Health Care Complaints Commission
The old saying goes “if it seems too good to be true, it probably is” rings true in light of claims of improper conduct by The Cosmetic Institute (‘TCI’). A report from the Health Care Complaints Commission (‘HCCC’) has revealed that the largest cosmetic surgery provider in Australia placed certain patients’ health and safety at risk during their procedures.
The HCCC report details over 30 incidents at The Cosmetic Institute where patients were given questionable levels of sedation. Particularly worrying were findings of patients suffering from seizures, heart palpitations and even an incident where a patient’s heart stopped.
These issues have been attributed in part to the use of what is known as conscious sedation as the choice of anaesthetic in order to perform the surgeries. The term conscious sedation refers to a combination of medications which stops a patient from feeling pain, but does not put them to sleep completely (unlike general anaesthetic). Debate is ongoing over the appropriateness of conscious sedation, with some experts contending that it is possible to perform breast augmentation using this technique. The HCCC report outlines occasions where doses of local anaesthetic were given which were in excess of the safe upper limit of the drug. This raises significant issues with regards to patient safety and the HCCC report reflects that the totality of evidence indicates that TCI placed the health and safety of members of the public at risk.
In response, TCI has commented that since the incidents occurred they have taken action to address the issues investigated by the HCCC. Read our previous blog article on ‘Head of Cosmetic Institute Resigns‘.
New guidelines on cosmetic surgery
Incidents such as the ones raised in the HCCC report have led the Medical Board of Australia to release a new set of guidelines on cosmetic surgery, which are designed to better regulate the industry. These will be effective on the 1st of October 2016.
Some of the most significant changes include:
- a seven-day cooling off period for all adults before major procedures
- a three-month cooling off period before major procedures for all under 18s and a mandatory evaluation by a registered psychologist, general practitioner or psychiatrist
- a seven day cooling off period before minor procedures for all under 18s, and when clinically indicated, evaluation by a registered psychologist, general practitioner or psychiatrist
- the treating medical practitioner to take explicit responsibility for post-operative patient care and for making sure there are emergency facilities when they are using sedation, anaesthesia or analgesia
- a mandatory consultation before a medical practitioner prescribes schedule 4 (prescription only) cosmetic injectables, either in person or by video consultation, and
- medical practitioners to provide patients with detailed written information about costs.

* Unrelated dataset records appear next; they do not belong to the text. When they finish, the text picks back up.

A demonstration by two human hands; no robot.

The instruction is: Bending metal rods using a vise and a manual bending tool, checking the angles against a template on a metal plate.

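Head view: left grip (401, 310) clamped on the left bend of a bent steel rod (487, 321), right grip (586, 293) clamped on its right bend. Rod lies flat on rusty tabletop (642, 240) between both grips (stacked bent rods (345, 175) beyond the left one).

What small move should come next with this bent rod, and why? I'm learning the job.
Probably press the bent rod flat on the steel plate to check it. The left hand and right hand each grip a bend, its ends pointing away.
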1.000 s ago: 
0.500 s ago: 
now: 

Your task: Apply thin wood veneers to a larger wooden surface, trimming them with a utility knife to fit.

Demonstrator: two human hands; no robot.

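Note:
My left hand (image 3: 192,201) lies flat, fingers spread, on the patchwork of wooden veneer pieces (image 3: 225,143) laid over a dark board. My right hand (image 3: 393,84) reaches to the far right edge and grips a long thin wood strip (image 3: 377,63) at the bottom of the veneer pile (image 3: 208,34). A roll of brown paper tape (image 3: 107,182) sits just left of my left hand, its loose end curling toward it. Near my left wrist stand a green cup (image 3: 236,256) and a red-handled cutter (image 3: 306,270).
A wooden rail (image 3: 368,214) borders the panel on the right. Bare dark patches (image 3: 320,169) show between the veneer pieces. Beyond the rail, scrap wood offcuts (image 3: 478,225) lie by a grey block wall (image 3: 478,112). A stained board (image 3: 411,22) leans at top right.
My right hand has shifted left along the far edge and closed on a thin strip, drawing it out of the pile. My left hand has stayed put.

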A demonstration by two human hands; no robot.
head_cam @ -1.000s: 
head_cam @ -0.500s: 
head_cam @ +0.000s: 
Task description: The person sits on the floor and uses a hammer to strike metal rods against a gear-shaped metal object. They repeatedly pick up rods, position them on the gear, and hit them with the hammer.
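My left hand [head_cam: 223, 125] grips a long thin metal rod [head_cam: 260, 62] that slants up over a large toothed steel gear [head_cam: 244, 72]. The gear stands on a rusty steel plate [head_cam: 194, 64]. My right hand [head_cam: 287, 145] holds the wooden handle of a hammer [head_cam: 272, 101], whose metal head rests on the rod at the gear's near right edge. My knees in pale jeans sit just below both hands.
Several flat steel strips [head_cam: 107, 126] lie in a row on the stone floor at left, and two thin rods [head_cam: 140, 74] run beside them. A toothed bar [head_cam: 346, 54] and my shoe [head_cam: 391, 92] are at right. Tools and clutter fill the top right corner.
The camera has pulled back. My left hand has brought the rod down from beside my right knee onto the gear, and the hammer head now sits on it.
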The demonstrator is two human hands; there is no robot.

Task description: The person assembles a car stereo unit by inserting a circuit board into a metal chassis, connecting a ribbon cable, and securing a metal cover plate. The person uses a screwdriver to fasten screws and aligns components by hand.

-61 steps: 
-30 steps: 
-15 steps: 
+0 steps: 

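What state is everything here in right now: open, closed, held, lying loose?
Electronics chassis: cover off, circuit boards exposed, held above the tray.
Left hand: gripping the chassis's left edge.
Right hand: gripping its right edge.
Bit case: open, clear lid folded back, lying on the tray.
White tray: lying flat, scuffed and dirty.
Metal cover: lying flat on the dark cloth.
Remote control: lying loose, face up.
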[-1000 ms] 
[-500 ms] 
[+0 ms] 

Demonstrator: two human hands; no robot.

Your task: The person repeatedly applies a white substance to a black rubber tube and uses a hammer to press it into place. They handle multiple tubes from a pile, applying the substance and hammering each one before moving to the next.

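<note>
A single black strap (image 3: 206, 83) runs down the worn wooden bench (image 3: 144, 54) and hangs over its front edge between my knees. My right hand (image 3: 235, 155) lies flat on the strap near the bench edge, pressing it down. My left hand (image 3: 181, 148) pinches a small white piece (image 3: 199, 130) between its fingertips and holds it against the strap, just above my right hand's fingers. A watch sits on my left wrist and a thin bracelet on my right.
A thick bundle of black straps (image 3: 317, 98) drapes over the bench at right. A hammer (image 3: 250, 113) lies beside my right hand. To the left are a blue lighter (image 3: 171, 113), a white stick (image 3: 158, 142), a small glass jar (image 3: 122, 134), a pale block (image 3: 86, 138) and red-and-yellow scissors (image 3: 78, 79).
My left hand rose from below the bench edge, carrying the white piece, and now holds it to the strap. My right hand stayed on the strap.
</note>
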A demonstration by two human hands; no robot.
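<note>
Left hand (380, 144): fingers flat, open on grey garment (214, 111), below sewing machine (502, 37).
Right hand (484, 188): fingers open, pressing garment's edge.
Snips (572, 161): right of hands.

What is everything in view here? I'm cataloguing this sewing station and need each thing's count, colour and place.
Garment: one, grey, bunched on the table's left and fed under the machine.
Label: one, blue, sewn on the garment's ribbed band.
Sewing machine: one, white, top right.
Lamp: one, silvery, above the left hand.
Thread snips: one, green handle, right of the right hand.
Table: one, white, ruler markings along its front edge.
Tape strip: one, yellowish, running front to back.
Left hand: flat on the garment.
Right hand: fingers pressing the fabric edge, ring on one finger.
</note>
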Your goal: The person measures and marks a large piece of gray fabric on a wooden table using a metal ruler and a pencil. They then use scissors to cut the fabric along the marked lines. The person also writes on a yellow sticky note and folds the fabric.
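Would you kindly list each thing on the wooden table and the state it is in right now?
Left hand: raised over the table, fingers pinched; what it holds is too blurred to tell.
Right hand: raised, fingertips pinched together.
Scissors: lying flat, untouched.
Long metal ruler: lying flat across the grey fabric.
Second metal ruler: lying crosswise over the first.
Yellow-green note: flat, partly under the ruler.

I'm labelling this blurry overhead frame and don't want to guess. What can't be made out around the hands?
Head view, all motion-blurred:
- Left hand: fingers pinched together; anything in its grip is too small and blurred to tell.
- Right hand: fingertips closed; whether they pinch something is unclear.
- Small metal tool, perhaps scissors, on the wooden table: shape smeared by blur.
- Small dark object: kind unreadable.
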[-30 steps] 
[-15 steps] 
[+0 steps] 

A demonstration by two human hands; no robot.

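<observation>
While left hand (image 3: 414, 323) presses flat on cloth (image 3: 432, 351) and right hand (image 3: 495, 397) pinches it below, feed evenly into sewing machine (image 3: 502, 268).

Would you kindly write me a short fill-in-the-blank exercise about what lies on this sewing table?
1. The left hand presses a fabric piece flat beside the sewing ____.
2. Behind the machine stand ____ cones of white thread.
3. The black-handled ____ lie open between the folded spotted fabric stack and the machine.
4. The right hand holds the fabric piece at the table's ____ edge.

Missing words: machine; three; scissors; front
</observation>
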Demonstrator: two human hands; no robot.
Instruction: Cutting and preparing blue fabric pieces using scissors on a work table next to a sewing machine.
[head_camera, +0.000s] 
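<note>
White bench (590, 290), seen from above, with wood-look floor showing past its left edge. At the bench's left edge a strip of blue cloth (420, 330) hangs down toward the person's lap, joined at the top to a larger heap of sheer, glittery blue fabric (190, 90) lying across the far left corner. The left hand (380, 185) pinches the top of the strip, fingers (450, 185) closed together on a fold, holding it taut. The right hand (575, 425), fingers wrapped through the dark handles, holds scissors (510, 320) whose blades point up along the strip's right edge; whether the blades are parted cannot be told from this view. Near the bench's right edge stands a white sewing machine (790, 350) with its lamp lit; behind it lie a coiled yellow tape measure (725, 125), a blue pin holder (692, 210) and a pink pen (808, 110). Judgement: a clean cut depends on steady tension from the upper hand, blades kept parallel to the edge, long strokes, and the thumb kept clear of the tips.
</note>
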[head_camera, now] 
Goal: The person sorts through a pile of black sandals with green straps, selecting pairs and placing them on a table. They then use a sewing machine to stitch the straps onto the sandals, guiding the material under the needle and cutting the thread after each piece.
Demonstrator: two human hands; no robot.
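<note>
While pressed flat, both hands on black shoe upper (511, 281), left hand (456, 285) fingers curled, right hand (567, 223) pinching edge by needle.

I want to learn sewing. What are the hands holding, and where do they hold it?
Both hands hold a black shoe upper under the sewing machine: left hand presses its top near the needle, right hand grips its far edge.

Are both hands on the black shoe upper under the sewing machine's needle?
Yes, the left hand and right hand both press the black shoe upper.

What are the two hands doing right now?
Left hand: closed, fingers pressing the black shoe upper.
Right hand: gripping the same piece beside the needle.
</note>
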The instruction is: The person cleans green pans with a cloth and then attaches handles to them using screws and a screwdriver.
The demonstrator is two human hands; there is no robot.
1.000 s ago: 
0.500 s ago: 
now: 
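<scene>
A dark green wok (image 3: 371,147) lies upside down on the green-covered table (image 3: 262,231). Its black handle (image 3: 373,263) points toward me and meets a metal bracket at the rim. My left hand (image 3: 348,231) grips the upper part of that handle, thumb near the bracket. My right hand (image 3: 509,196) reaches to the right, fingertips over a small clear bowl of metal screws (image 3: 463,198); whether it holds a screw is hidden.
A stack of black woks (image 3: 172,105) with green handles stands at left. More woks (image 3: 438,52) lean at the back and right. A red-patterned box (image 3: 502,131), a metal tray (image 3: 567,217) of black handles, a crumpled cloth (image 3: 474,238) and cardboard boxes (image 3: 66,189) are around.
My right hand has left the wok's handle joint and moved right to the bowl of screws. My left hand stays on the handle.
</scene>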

Applicable to all medical practitioners
The guidelines will apply to all medical practitioners, including both cosmetic and plastic surgeons and are clearly designed at making cosmetic surgery a safer practice. The regulations should go some way towards reining in the rapid growth of cosmetic surgery in Australia and have been generally welcomed across the medical industry.
However, the Medical Board commented that there are other areas of concern which they do not have jurisdiction to address. These relate to the licensing of private health facilities as well as inconsistencies in drugs and poison legislation across the country. Another point of note is that currently, in Australia, there are no formal qualifications or surgical training required for doctors to label themselves as cosmetic surgeons.
In summation, whilst there is significant appeal to cosmetic surgery, the recent HCCC report and release of new guidelines into cosmetic surgery serve as a timely reminder of the dangers associated with this type of surgery and all patients should take particular care when what is on offer seems “too good to be true.”